The spatial pattern of structural changes in land-use structure highlights different intensities of emerging processes at the urban-rural interface. The most important substitution of functionalities took place in the first ring of settlements around Bucharest, where old agricultural areas were replaced by new residential neighborhoods or economic activities requiring large areas of land for expansion. The process of changing the functionality of the agricultural land started near the structuring axes connecting Bucharest to the emerging space, the arable land being occupied by new residential neighborhoods, economic activities and logistic infrastructures for the chain stores that needed good accessibility to Bucharest. New construction/modernization projects of the central Trans-European Transport Network road network (motorways/expressways/national roads), including the construction of bypasses related to the network, have generated new premises for economic development. The development of the highway-type road infrastructure network led to profound changes in land use, with arable land, orchards and vineyards being replaced by both industrial activities (e.g., the Makita-Brănești investment) requiring large areas of land, and residential neighborhoods of the population migrated from Bucharest.

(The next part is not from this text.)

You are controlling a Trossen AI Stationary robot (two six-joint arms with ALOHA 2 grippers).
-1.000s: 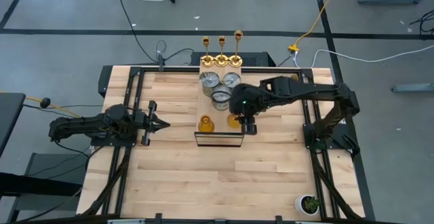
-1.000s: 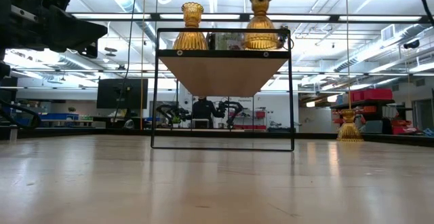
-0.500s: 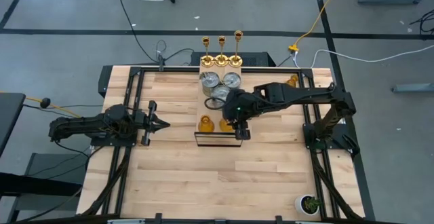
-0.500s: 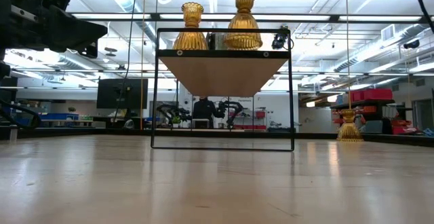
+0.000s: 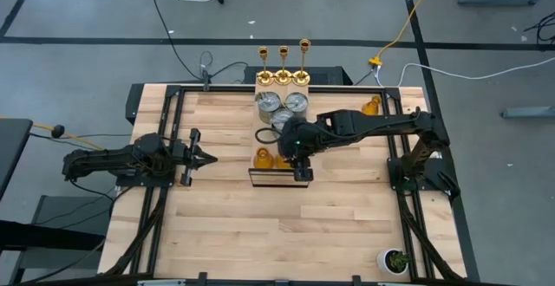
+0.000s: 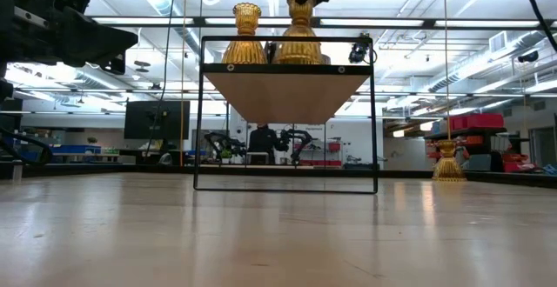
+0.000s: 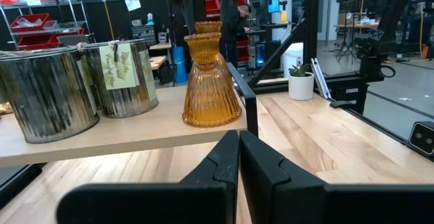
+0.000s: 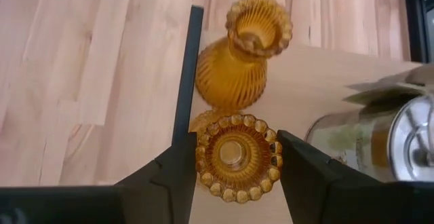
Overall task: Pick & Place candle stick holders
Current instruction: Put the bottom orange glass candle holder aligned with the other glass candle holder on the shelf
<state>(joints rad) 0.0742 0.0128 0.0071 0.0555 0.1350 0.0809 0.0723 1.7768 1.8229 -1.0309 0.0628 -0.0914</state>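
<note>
The right gripper [image 5: 296, 154] is over the front edge of the raised wooden shelf [image 5: 264, 128] at mid-table, its fingers [image 8: 173, 176] closed around the beaded rim of an amber holder [image 8: 236, 156] — the wrist view looks straight down into its mouth. In the low view that holder [image 6: 298, 36] sits at shelf height with the gripper on its neck; whether its base touches the board cannot be told. Just beside it, a second amber holder [image 5: 263, 158] stands upright on the shelf's front edge, close but not touching.

Farther back on the shelf are the silver cans [image 5: 277, 104], one bearing a paper tag [image 7: 116, 64], and at the far edge three gold candlesticks [image 5: 284, 66] in a row. A third amber holder [image 5: 372, 105] stands off the shelf on the table, near the right arm's base — well apart from the others.

The left gripper [image 5: 206, 157] waits low over the table's left side, fingers pressed together and holding nothing, pointed toward the shelf. A small potted plant [image 5: 397, 260] sits at the near right corner.
</note>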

Figure 4 shows a high intensity of functional land restructuring along the main transportation axes in response to specific economic, urban and social developments. The relationship between transport infrastructure development and land use needs is also observed, the most important result being urbanization and permanent expansion of built-up areas due to the permanent need for accessibility to the polarizing urban center. There is a trend of concentration along the transport axes of shopping centers, office spaces and other service facilities that benefit from the accessibility offered by the transport axes, along which there is a gradual compaction of land with non-agricultural functions, the most obvious being the transport axes connecting Bucharest to: Voluntari, Otopeni, Chitila, Chiajna, Tunari, Buftea, Domnești, Bragadiru, Măgurele, Jilava, Brănești and Popești-Leordeni. The congestion of these transport axes will generate an increase in the change in land use in the future, through the need to increase transport capacity (increasing the number of traffic lanes, establishing new access or bypass roads, railway infrastructure).

Research has shown a significant increase in the amount of land occupied by logistics parks and industrial parks, which occupy former industrial zones or agricultural land. If at the beginning of the analyzed period they were concentrated close to the accessibility corridors, in 2018 a functional restructuring of agricultural land located at greater distances from the old transportation axes can be observed, as they are connected to Bucharest municipality through new transportation axes, which generate new functional restructuring processes along them.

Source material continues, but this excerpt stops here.